The benefits of soluble fibre include;
Absorption of dietary fats
Regulation of blood sugars
Feeds the beneficial bacteria in our digestive system
Lowers blood cholesterol
You will find soluble fibre in products as; Oats, chia seeds, flax seeds, legumes, and some vegetables and fruits. Psyllium husks are the main ingredients of products such as Metamucil.
RDI for fibre is 25g a day for women 38 g a day for men
Insoluble fibre- Yes, that’s right. This is the fibre that does not absorb water and generally referred to as Roughage due to its course texture.
The benefits of insoluble fibre include;
Prevention and cure for constipation
Sweeps the inside of the digestive system clean=big poo
Reduces the risk of colon cancer
Insoluble fibre can be found in wholegrains, bran cereals, nuts, seeds, broccoli, vegetable and fruit skins, spinach and kale.
Unprocessed. As a general rule, the less processed a food is and the most like its natural state, the higher the nutrition content.
The less processed the less preservatives, colours, flavours or additives it will contain. Where possible, buying organic, will reduce your ingestion of foods sprayed with fertilizers, pesticides, and other synthetic additives.

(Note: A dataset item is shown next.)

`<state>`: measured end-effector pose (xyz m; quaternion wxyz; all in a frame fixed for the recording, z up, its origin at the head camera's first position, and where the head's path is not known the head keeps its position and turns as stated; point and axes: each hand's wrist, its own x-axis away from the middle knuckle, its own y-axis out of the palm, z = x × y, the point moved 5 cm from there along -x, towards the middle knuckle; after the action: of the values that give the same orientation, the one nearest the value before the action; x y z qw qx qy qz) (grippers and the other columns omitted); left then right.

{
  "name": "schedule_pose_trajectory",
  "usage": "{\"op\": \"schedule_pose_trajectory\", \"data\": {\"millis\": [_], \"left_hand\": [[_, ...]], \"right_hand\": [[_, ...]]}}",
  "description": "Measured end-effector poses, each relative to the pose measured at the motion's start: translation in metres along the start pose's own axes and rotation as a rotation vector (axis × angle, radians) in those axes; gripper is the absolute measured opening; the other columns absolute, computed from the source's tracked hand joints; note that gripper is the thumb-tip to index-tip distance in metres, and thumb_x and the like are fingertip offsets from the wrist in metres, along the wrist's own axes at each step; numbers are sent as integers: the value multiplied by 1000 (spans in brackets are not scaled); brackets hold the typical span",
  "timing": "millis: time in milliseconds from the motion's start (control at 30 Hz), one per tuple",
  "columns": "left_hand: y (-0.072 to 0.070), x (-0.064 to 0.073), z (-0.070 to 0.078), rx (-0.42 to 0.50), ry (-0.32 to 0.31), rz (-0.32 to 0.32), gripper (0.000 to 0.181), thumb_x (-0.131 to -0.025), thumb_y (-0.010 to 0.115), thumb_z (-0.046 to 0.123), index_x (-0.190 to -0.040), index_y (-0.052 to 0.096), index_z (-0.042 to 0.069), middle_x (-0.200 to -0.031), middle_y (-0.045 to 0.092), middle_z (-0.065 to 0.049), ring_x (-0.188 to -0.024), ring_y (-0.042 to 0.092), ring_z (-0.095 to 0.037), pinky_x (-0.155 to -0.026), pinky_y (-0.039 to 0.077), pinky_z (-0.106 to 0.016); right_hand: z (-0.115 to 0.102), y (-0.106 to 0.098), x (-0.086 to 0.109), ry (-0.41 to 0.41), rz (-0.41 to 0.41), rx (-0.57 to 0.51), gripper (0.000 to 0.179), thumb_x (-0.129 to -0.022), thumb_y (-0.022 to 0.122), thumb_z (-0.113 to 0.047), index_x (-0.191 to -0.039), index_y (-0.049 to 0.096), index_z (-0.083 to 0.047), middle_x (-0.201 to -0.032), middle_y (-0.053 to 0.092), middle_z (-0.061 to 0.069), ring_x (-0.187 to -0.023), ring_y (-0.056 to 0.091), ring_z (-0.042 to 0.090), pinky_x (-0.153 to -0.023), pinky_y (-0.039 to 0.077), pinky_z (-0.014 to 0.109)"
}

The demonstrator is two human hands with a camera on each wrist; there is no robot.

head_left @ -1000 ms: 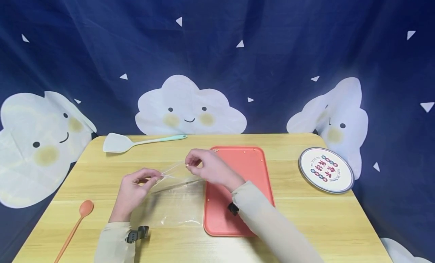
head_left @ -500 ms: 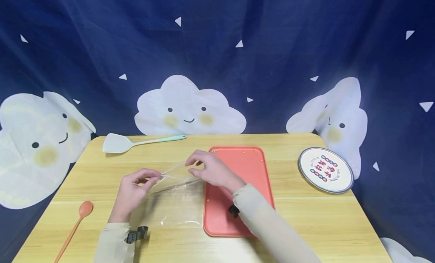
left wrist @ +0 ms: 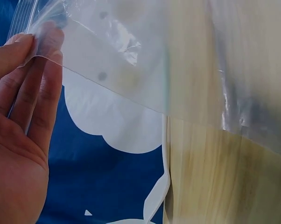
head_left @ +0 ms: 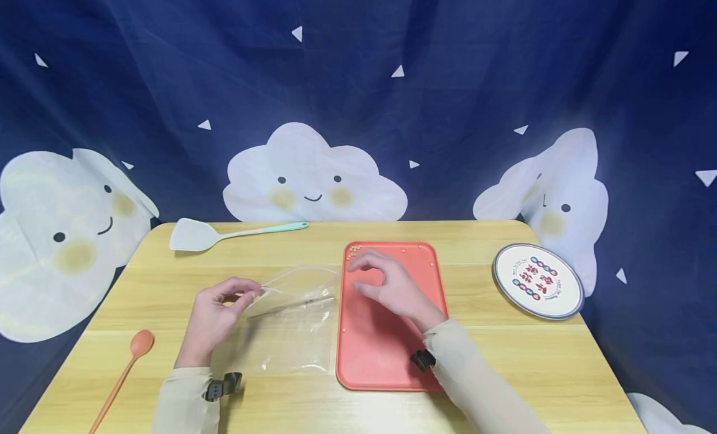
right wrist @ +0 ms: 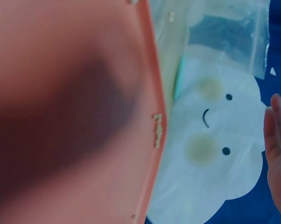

In animal products, organic refers to the avoidance of hormones and antibiotics.
We know now that these highly processed foods create inflammation and disease.
Individuality- Whilst it is important to consider Variety, Wholefoods and Unprocessed factors into our diets, it is important to remember that an individual’s needs are dependent on a number of aspects such as; genetics, social/cultural, environmental, psychological, and lifestyle factors such as levels of activity.
Nutritional requirements for each person are significantly diverse for each person and can depend on digestion issues and any sensitives and allergies, medications taken, quality, cost and availability of foods, age, general health and lifestyle can all impact what the ‘ideal diet’ looks like.
Importantly, it is what works for you. You are not the same as your sister, mother or friend. To tune in and listen to your body as we do on the mat, we are better able to understand what works for you and make necessary changes.
When we create balance in all areas of our life, Mind, Body & Soul, eating a variety of whole plant-based foods, getting enough physical activity, and managing our stress, we are nurturing our entire beings—physically, emotionally, and spiritually—and nourishing our deepest selves.
How are you nourishing your deepest self?